We discuss a method to prevent cycling by making a “perturbation” to the original problem so that every basic feasible solution is nondegenerate. Obviously, for this method to work, the perturbed problem cannot be too far off from the original problem. It turns out that when the perturbation is small enough, solving the perturbed problem will solve the original problem.
Consider the following tableau from the cycling examples associated with the basis \(B = \{3,4\}\): \[ \small \begin{array}{ccccccccccccccccccl} z & - & 2x_1 & - & 2x_2 & & & & & + & x_5 & & & + & 3 x_7 & - & \frac{5}{2} x_8 & = & 0 \\ & & x_1 & + & 4x_2 & + & x_3 & & & + & x_5 & -& 4x_6 & - & \frac{9}{2}x_7 & + & \frac{5}{2}x_8 & = & 0 \\ & & & & 4x_2 & & & + & x_4 & + & 2 x_5 & - & 4 x_6 & - & 4 x_7 & + & 2x_8 & = & 0. \end{array} \] As seen before, if \(x_5\) is the entering variable, we have a choice for the leaving variable between \(x_3\) and \(x_4\).
Let \(\epsilon\) be a very small positive number. We modify the tableau by replacing the right-hand side of the second equation by \(\epsilon\) and the right-hand side of the third equation by \(\epsilon^2\) to obtain: \[ \small \begin{array}{ccccccccccccccccccl} z & - & 2x_1 & - & 2x_2 & & & & & + & x_5 & & & + & 3 x_7 & - & \frac{5}{2} x_8 & = & 0 \\ & & x_1 & + & 4x_2 & + & x_3 & & & + & x_5 & -& 4x_6 & - & \frac{9}{2}x_7 & + & \frac{5}{2}x_8 & = & \epsilon \\ & & & & 4x_2 & & & + & x_4 & + & 2 x_5 & - & 4 x_6 & - & 4 x_7 & + & 2x_8 & = & \epsilon^2. \end{array} \] With \(x_5\) as the entering variable, the leaving variable is chosen depending on the value of \(\min \left\{ \epsilon, \frac{\epsilon^2}{2}\right\}\). As \(\epsilon\) is assumed to be very small, we have \(\frac{\epsilon^2}{2} = \min \left\{ \epsilon, \frac{\epsilon^2}{2}\right\}\). Thus, \(x_4\) is chosen as the leaving variable.

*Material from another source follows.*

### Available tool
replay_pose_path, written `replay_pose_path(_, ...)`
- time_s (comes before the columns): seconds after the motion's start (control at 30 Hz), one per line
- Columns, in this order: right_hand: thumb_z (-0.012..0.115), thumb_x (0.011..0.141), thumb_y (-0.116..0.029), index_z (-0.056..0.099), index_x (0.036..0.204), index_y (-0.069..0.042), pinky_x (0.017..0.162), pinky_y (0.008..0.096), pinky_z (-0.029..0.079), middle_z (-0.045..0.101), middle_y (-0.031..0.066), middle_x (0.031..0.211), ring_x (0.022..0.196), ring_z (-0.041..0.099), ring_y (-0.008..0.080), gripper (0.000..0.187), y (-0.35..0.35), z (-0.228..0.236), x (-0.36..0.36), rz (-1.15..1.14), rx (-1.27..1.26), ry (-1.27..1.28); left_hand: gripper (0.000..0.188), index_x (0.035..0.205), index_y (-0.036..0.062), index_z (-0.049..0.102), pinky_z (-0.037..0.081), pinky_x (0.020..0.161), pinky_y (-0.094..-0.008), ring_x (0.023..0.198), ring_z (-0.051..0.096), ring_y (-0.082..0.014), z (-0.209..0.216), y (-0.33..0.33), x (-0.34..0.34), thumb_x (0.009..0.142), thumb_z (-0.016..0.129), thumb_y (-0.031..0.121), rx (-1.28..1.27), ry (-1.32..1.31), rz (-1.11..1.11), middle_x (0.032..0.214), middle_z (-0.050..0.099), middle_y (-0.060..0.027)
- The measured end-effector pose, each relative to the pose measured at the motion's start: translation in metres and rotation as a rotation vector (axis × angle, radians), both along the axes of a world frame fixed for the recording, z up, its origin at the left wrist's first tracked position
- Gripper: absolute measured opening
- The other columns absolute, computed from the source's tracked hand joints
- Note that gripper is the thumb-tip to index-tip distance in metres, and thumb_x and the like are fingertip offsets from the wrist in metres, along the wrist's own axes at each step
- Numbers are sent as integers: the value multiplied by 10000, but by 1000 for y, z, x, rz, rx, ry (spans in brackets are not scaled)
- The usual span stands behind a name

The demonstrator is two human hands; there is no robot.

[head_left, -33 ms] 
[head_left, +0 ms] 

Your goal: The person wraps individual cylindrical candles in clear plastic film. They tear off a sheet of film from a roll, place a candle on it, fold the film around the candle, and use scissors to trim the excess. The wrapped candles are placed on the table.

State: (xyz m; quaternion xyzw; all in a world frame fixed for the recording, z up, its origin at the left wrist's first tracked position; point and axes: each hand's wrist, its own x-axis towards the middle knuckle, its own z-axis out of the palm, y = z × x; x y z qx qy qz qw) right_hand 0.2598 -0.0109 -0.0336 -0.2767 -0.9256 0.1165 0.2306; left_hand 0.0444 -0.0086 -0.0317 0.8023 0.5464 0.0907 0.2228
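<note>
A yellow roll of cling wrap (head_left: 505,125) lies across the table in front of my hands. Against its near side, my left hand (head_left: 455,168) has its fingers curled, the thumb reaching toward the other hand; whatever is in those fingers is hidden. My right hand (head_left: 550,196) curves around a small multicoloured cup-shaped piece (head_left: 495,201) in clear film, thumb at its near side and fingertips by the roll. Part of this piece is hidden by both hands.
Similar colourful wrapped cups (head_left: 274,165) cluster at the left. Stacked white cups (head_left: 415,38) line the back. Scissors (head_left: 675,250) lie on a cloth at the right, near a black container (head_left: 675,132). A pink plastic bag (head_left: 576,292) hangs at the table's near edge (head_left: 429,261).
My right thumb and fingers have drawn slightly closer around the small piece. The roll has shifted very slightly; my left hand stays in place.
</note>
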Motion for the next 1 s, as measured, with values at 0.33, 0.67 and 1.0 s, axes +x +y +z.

After pivoting, we obtain: \[ \small \begin{array}{ccccccccccccccccccl} z & - & 2x_1 & - & 4x_2 & & & - & \frac{1}{2}x_4 & & & + & 2x_6 & + & 5 x_7 & - & \frac{7}{2} x_8 & = & -\frac{1}{2}\epsilon^2 \\ & & x_1 & + & 2x_2 & + & x_3 & - &\frac{1}{2}x_4 & & & -& 2x_6 & - & \frac{5}{2}x_7 & + & \frac{3}{2}x_8 & = & \epsilon-\frac{1}{2}\epsilon^2 \\ & & & & 2x_2 & & & + & \frac{1}{2}x_4 & + & x_5 & - & 2 x_6 & - & 2 x_7 & + & x_8 & = & \frac{1}{2}\epsilon^2. \end{array} \] Now, whether we choose \(x_6\) or \(x_7\) to be the entering variable, unboundedness will be detected. Note that if we set \(\epsilon\) to \(0\), the above tableau will be the tableau associated with the basis \(B = \{3,5\}\) for the original problem.
The example above illustrates a couple of ideas: First, the amount of perturbation (i.e. the value of \(\epsilon\)) needs not be specified provided we can compare values of the form \(d_0 + d_1 \epsilon + \cdots + d_k \epsilon^k\) assuming that \(\epsilon\) is positive and very small as shown in the lemma below. Second, if \(\epsilon\) is sufficiently small, then setting it to \(0\) will give us a feasible tableau for the unperturbed problem.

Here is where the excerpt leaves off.